Saved entries:
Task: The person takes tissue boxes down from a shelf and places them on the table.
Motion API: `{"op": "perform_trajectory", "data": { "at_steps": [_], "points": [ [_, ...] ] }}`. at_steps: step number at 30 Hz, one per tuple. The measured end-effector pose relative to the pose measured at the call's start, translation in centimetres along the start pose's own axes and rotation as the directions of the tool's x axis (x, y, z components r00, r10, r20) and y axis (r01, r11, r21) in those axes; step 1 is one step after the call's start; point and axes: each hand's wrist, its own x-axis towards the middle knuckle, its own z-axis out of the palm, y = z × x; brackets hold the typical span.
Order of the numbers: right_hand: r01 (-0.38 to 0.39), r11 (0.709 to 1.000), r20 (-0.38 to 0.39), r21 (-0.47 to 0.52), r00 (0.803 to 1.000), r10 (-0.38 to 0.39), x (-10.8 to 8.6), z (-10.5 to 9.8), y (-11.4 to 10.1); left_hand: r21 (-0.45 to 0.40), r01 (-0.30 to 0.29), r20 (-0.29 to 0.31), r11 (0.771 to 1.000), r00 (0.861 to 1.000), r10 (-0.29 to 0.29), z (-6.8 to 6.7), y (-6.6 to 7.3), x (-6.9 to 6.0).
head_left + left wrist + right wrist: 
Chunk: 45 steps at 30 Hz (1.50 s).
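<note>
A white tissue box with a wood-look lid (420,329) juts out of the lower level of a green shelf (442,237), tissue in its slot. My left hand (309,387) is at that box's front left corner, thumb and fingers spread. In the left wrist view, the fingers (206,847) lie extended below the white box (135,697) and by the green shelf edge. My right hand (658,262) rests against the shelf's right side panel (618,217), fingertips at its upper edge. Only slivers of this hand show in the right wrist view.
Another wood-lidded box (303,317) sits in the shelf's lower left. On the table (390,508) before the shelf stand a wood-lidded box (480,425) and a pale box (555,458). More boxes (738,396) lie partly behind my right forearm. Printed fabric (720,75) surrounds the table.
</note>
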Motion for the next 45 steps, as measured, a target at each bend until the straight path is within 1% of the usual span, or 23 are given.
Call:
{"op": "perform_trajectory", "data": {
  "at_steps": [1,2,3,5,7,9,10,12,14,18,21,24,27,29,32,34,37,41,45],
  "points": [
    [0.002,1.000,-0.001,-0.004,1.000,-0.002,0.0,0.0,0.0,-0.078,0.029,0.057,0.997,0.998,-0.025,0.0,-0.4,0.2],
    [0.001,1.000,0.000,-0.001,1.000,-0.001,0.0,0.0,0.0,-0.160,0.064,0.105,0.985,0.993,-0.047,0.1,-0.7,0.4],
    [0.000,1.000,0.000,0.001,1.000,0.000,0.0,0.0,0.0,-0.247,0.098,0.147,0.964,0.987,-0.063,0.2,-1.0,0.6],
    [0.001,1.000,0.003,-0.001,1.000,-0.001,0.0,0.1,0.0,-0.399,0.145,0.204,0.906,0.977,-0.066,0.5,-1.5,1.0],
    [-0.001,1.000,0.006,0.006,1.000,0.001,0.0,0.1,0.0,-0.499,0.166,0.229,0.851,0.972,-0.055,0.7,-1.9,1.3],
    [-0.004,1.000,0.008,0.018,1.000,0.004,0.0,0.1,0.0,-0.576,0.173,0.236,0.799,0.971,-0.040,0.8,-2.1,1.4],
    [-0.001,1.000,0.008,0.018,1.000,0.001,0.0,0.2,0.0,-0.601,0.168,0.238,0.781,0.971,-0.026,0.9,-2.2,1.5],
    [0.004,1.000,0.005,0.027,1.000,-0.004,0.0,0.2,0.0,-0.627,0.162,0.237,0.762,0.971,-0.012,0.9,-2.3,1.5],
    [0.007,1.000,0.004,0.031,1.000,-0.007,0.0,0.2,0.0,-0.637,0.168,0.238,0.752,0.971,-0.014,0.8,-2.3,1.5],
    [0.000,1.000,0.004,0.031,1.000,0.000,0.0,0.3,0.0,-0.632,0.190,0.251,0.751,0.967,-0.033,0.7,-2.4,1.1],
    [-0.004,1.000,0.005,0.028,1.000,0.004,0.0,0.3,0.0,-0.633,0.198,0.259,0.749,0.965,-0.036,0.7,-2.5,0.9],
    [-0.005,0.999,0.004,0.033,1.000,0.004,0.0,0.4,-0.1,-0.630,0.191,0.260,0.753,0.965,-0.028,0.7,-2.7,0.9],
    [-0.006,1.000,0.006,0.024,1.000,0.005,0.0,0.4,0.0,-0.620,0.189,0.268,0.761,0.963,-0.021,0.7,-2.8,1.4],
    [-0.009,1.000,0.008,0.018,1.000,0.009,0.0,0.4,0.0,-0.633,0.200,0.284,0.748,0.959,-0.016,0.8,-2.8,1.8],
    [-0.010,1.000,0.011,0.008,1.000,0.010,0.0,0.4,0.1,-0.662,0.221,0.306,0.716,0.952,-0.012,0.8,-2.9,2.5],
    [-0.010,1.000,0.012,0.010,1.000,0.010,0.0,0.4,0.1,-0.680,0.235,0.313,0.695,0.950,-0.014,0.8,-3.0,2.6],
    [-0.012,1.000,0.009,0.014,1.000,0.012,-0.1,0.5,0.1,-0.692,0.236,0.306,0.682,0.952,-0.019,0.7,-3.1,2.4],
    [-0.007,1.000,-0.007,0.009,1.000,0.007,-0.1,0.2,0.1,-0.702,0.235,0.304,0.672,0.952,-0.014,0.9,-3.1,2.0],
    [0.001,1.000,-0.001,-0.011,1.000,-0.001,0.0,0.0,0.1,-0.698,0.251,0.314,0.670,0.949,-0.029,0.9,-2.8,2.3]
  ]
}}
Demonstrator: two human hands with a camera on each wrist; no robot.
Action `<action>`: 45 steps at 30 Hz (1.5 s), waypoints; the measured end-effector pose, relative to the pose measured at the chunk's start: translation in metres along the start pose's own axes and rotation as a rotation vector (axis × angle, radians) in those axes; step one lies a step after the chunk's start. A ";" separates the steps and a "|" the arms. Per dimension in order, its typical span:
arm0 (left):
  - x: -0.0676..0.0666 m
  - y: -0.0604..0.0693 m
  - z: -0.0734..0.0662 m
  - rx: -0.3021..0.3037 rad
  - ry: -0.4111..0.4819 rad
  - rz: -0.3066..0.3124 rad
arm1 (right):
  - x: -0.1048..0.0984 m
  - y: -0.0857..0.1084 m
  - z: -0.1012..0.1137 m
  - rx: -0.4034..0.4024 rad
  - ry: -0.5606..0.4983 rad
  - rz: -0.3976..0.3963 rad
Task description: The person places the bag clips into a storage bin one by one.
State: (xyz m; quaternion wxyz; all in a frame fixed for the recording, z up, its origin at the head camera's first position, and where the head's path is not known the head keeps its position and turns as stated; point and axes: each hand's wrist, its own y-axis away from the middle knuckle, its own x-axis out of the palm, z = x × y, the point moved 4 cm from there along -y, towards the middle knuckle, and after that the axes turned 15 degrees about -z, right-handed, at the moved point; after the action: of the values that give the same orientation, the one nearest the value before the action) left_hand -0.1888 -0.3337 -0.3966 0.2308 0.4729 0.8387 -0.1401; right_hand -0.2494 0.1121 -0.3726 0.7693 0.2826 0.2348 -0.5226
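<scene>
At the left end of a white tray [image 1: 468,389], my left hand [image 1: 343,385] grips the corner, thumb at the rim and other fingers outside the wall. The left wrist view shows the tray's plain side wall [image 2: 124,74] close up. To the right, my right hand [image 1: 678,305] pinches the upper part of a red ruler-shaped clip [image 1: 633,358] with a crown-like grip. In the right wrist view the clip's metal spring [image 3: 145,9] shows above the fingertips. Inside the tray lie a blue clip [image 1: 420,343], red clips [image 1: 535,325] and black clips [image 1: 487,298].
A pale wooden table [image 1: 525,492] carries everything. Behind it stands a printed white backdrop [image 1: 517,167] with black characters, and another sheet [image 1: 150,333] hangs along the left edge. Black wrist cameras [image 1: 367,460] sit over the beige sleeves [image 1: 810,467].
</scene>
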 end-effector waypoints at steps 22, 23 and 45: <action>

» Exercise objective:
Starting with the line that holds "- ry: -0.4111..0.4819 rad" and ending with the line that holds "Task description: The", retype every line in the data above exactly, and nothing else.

» Exercise result:
  - ry: -0.4111..0.4819 rad
  - rz: -0.3066..0.3124 rad
arm1 (right):
  - x: -0.1048..0.0984 m
  - y: -0.0857..0.1084 m
  - z: -0.1012..0.1137 m
  - rx: -0.4034..0.4024 rad
  - ry: -0.5606..0.4983 rad
  - rz: -0.3976..0.3963 rad
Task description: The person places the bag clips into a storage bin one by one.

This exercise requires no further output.